Records provided —
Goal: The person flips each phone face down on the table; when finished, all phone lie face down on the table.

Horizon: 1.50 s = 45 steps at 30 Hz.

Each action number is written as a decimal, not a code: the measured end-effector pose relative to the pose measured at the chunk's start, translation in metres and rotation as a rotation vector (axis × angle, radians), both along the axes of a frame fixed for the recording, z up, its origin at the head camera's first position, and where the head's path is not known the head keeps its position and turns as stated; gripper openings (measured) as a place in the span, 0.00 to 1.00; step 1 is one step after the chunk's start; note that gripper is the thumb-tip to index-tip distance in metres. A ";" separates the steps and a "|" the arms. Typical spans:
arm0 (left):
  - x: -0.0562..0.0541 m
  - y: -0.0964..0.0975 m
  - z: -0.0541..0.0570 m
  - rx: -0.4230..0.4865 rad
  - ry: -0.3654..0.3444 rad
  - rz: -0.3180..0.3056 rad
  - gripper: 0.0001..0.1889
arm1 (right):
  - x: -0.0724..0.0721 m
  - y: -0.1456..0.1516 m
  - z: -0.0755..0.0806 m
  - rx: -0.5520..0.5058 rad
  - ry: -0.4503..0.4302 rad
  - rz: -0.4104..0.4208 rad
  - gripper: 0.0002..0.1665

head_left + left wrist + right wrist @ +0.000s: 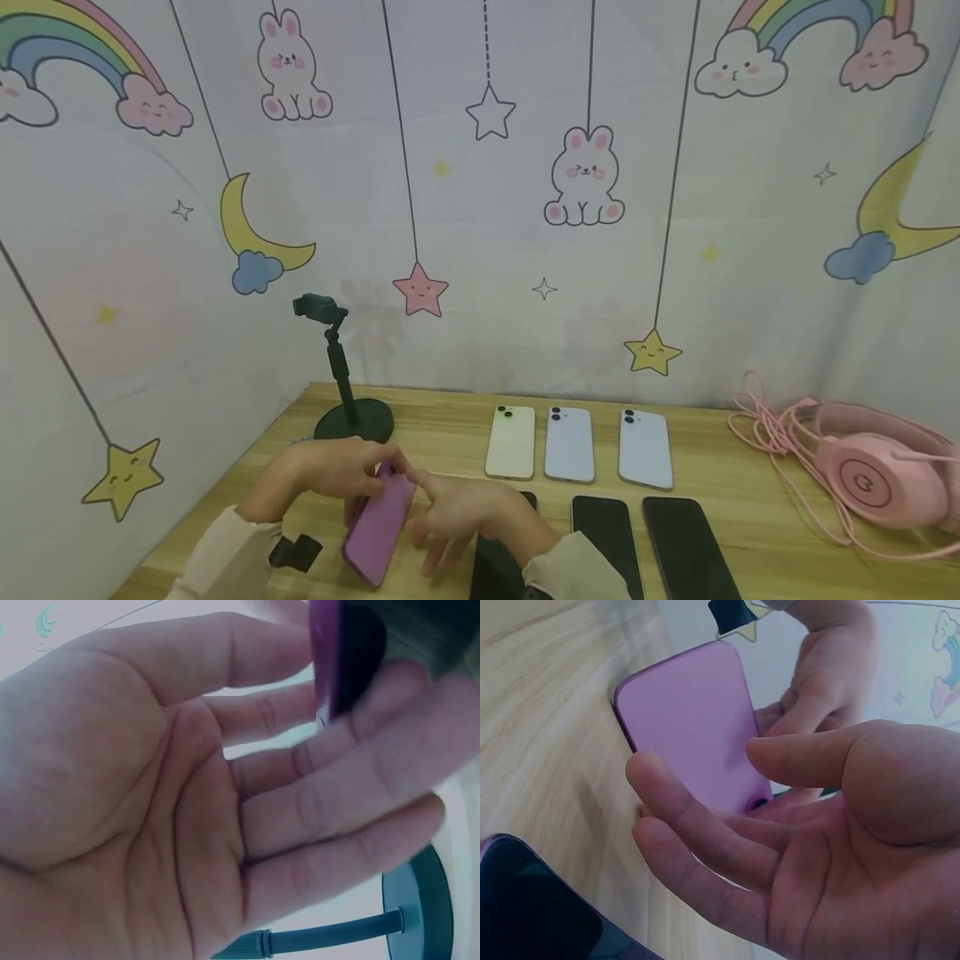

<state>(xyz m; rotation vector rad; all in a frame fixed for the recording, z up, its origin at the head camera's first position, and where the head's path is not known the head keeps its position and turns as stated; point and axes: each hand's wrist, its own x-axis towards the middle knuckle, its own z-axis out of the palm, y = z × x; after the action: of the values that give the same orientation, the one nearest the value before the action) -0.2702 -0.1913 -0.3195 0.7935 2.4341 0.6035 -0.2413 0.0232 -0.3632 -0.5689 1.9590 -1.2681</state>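
A purple-pink smartphone (380, 527) is tilted above the table, its back facing the right wrist camera. My left hand (335, 467) grips it by the upper end, thumb and fingertips at its edges. In the left wrist view only a purple edge of the phone (326, 660) shows beside the fingers. My right hand (468, 512) reaches over from the other side, its index finger at the phone's upper corner near the camera lens. The remaining fingers (705, 892) of that hand hang loosely bent, in front of the phone (686, 720) in the right wrist view.
Three pale phones (569, 446) lie back up in a row at the rear. Nearer, three dark phones (686, 546) lie side by side, one partly behind my right forearm. A black stand (352, 421) is at back left, pink headphones (877, 475) with a cable at right.
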 end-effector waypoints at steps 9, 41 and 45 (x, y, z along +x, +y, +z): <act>0.000 0.007 -0.005 -0.165 0.067 0.032 0.17 | -0.001 0.003 0.003 0.007 -0.005 0.044 0.47; -0.001 0.014 -0.017 -0.239 0.055 0.046 0.26 | -0.004 0.005 0.001 0.037 0.060 0.004 0.41; -0.001 0.013 -0.018 -0.237 0.036 0.073 0.22 | -0.004 0.006 0.000 0.026 0.082 -0.001 0.41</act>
<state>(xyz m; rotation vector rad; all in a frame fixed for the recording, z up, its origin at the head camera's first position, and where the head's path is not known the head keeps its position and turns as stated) -0.2716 -0.1780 -0.3376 0.6255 2.5161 0.3200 -0.2451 0.0292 -0.3636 -0.6161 2.0400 -1.2361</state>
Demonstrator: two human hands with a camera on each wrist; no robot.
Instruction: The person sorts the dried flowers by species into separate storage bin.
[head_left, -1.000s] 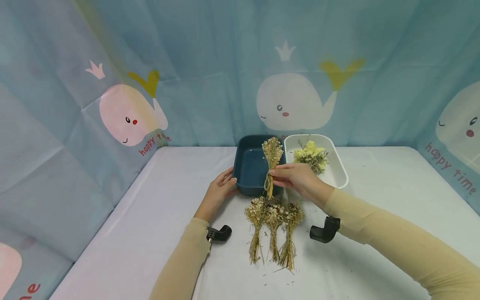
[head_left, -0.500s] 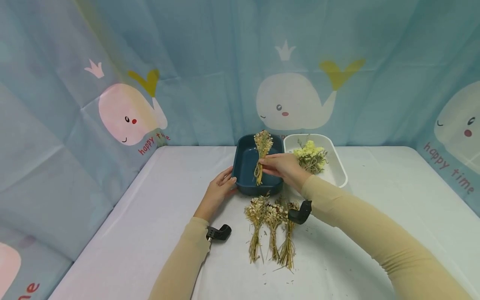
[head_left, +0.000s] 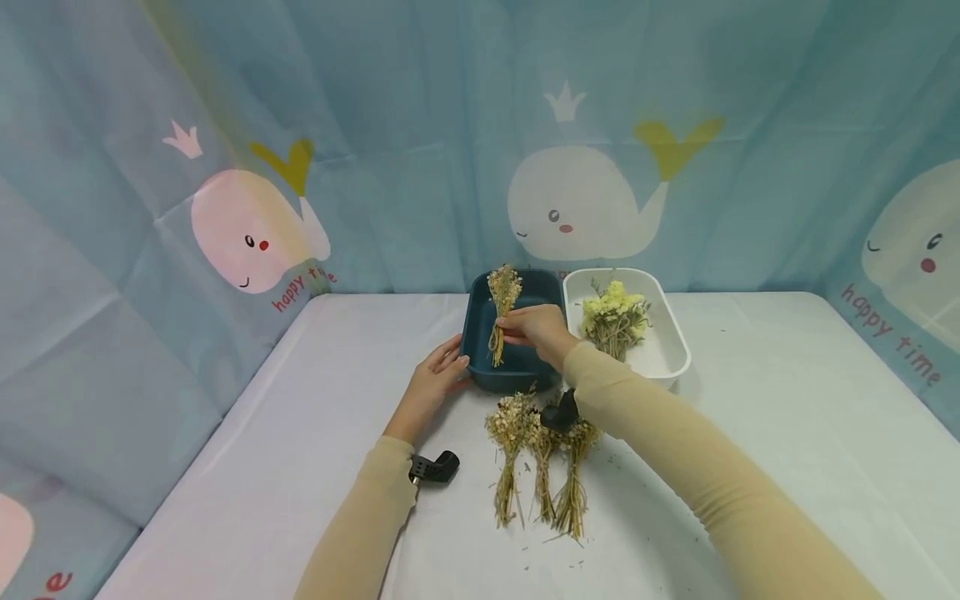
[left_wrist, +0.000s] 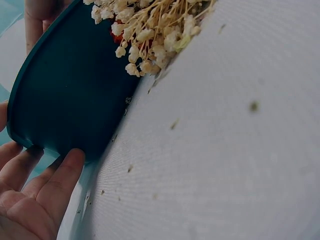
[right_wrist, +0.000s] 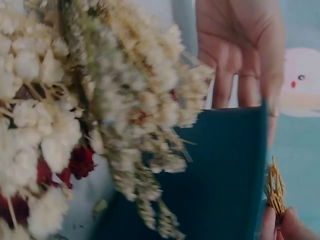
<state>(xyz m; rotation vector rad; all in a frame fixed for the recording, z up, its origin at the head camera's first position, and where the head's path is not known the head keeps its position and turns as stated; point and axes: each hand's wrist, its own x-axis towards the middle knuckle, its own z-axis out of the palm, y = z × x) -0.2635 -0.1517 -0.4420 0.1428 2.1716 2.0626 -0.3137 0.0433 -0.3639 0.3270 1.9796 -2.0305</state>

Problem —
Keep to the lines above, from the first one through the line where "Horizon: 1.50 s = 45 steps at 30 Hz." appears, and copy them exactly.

Answer section —
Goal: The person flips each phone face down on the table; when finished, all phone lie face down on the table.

Horizon: 1.50 s = 45 steps at 30 Hz.

Nothing else is part of this answer.